M Manohar1, T E Goetz, A S Hassan, P Rothenbaum, S Humphrey.   

Abstract

The present study was carried out to determine whether inhibition of nitric oxide (NO) synthase promotes anaerobic metabolism in exercising horses, resulting in a significantly increased blood lactate concentration. N(omega)-nitro-L-arginine methyl ester (L-NAME) is a potent inhibitor of NO synthase that has been tested in horses and other species. Two sets of experiments, namely placebo (saline control) and L-NAME (20 mg/kg, i.v.) studies, were carried out on seven healthy, sound, exercise-trained, Thoroughbred horses in random order, 6 to 7 days apart.
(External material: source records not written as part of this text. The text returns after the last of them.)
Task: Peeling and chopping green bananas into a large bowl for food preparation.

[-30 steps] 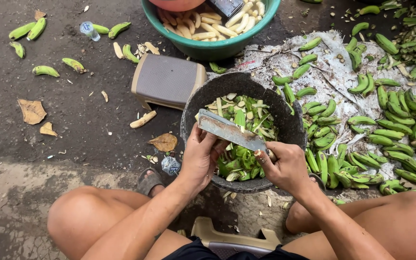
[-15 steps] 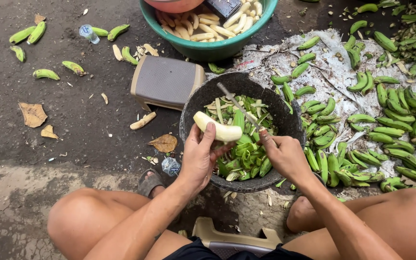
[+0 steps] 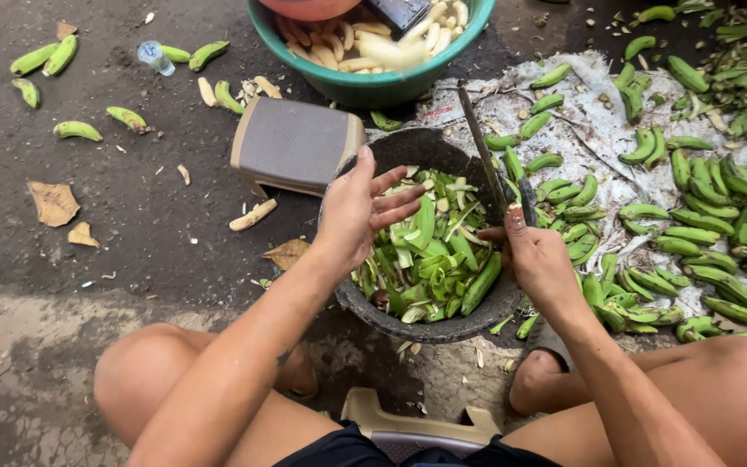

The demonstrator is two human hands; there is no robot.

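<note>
My left hand (image 3: 363, 210) hovers with fingers spread and nothing in it over the left rim of a black tub (image 3: 443, 329). The tub is full of green banana peels (image 3: 425, 251). At the tub's right rim, my right hand (image 3: 536, 258) grips a knife (image 3: 482, 151) whose long thin blade points away from me. Beyond the tub stands a green basin (image 3: 365, 86) holding several pale peeled bananas (image 3: 373, 50). Unpeeled green bananas (image 3: 693, 225) lie in a heap to the right of my right hand.
The heap rests on a white sack (image 3: 598, 130). A small grey stool (image 3: 296, 143) stands left of the tub. Loose green bananas (image 3: 75, 130), a plastic bottle (image 3: 153, 56) and dry leaves (image 3: 54, 203) lie on the dark ground at left. My bare knees frame the bottom.
The peeled banana my left hand held half a second ago has left it, and the hand has spread open. My right hand has swung the knife from across the tub to pointing away.
</note>
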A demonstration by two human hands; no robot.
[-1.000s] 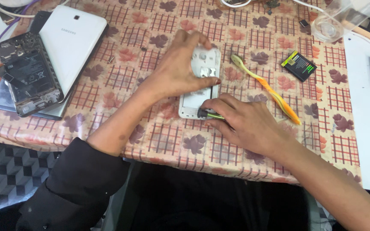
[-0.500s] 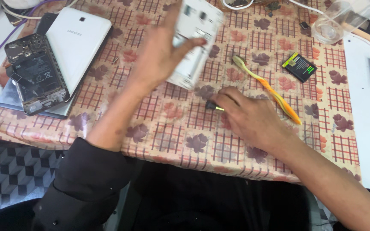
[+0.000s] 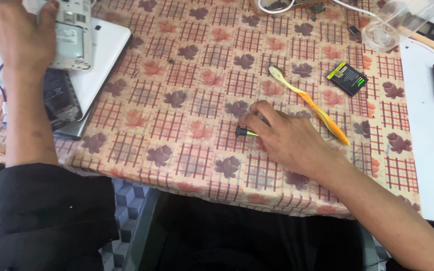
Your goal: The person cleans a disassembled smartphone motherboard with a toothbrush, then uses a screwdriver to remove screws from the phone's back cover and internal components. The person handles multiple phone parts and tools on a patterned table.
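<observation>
left hand (image 3: 23,40): fingers closed round an opened phone (image 3: 71,35), held over the white tablet (image 3: 107,47) at the table's far left corner.
right hand (image 3: 290,140): palm down on the cloth (image 3: 187,100), fingers curled over a screwdriver (image 3: 245,132), its dark tip poking out leftward.
nearby: orange toothbrush (image 3: 310,103) just beside the right hand; black battery (image 3: 348,78) further off; clear cup (image 3: 393,22) at the top right.

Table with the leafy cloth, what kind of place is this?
Probably a phone repair bench. The left hand holds an opened phone, a loose battery lies on the table, and the right hand grips a small tool.
</observation>
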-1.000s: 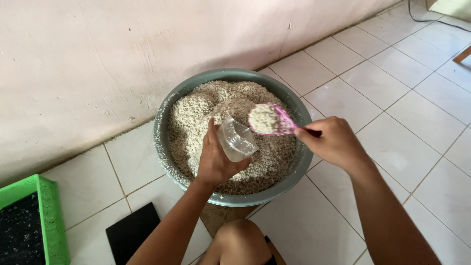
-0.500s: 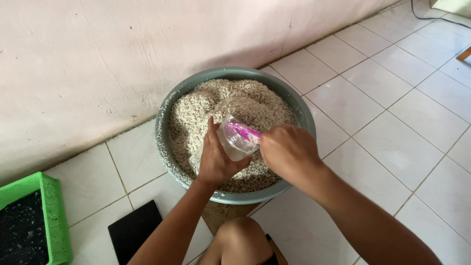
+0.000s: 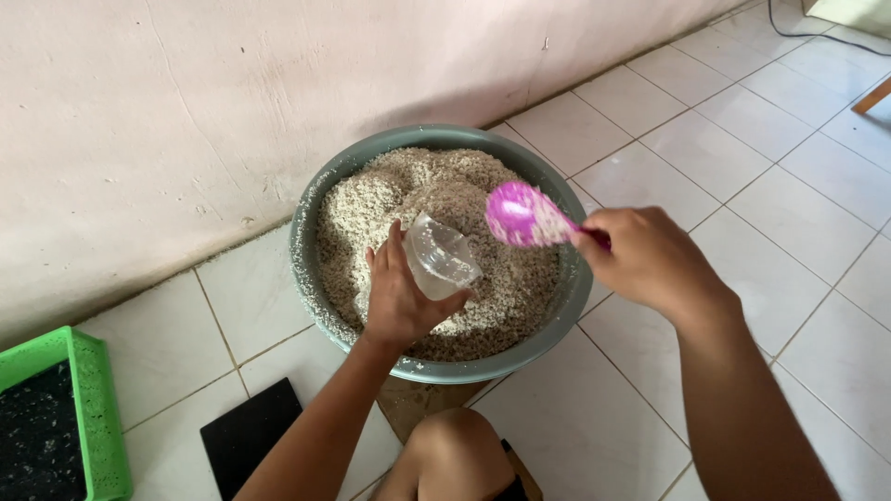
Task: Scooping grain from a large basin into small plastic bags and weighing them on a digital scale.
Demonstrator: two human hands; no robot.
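Observation:
A grey round basin [image 3: 316, 202] on the tiled floor is filled with pale, crumbly grain-like material [image 3: 436, 190]. My left hand [image 3: 399, 301] holds a clear plastic bag [image 3: 442, 257] open over the near side of the basin. My right hand [image 3: 650, 260] grips the handle of a pink plastic spoon [image 3: 522, 214], whose bowl is turned with its back to me, just right of the bag's mouth and above the material.
A pale wall runs close behind the basin. A green plastic tray [image 3: 88, 390] with dark contents sits at the lower left, a flat black square [image 3: 251, 436] lies beside it, and my knee [image 3: 455, 455] is under the basin's near rim. White floor tiles extend to the right.
My right hand brought the loaded spoon to the bag's mouth, tipped it there, then pulled back to the right with the spoon turned over. The left hand kept holding the bag.

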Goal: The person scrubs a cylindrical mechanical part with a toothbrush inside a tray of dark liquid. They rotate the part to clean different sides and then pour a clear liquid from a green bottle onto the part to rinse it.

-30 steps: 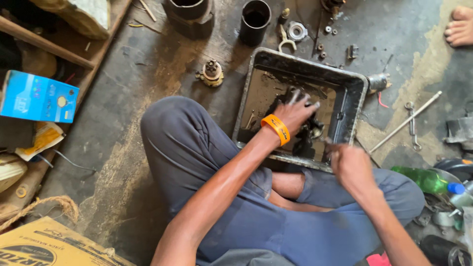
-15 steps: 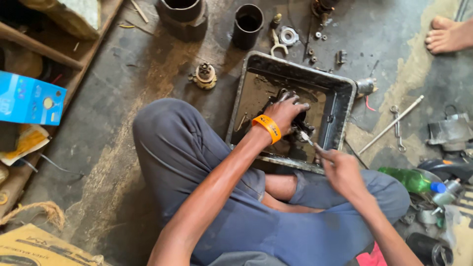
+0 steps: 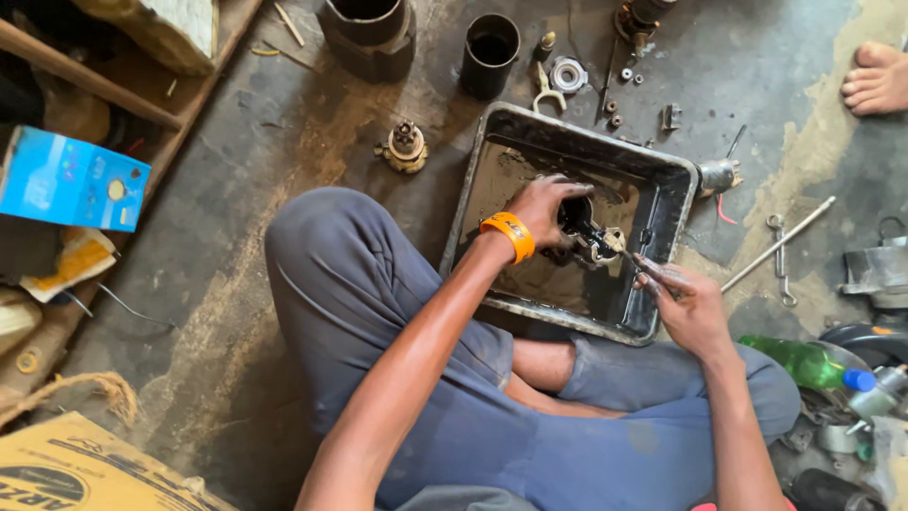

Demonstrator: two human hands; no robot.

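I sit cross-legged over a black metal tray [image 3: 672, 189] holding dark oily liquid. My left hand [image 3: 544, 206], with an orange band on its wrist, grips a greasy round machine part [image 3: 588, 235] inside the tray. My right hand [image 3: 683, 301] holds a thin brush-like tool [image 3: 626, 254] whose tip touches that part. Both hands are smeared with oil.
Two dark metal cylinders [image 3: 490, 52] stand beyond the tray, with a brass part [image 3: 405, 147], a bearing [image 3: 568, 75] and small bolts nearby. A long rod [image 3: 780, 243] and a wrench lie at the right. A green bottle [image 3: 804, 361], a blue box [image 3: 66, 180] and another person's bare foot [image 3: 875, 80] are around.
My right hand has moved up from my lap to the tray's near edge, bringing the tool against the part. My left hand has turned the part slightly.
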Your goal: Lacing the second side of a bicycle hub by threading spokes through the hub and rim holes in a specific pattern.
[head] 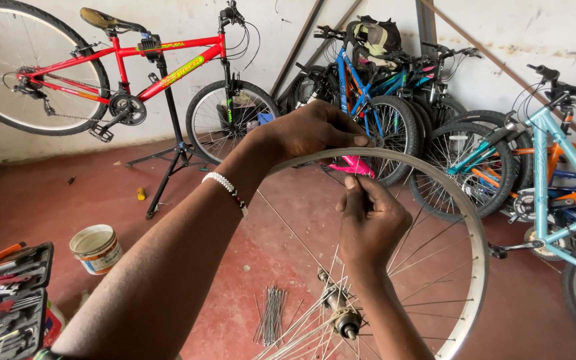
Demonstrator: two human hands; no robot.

In both experiments, an incremental exercise protocol was used and data were obtained at rest, during submaximal exercise performed at 8 m/s on a 4.5% uphill grade, and during galloping at 14 m/s on a 4.5% uphill grade--a workload that not only elicited maximal heart rate and induced exercise-induced pulmonary haemorrhage, but also could not be sustained for more than 90 s. Measurements were also made in the recovery period. Mixed-venous blood samples, obtained at matched intervals in the two sets of experiments, were analysed in triplicate for determining the lactate concentration. Following administration of L-NAME, significant bradycardia occurred at rest (27 +/- 1 vs 37 +/- 2 beats/min in the placebo trials; p<0.0001) as well as during submaximal exercise (183 +/- 4 vs 200 +/- 4 beats/min in the placebo trials; p<0.001), but the heart rate increased during galloping at 14 m/s on a 4.5% uphill grade to reach values observed in the placebo trials (215 +/- 2 beats/min) and significant differences were not found. At rest, the mixed-venous blood lactate concentration was similar in the two experiments. With exercise, the mixed-venous blood lactate concentration increased progressively as work intensity increased in both trials, but significant differences were not found between the placebo and the L-NAME experiments during submaximal exercise, near-maximal exercise or recovery. These experiments demonstrated that inhibition of NO synthase in Thoroughbred horses does not promote enhanced anaerobic metabolism at rest or during short-term incremental exercise leading to galloping at maximal heart rate.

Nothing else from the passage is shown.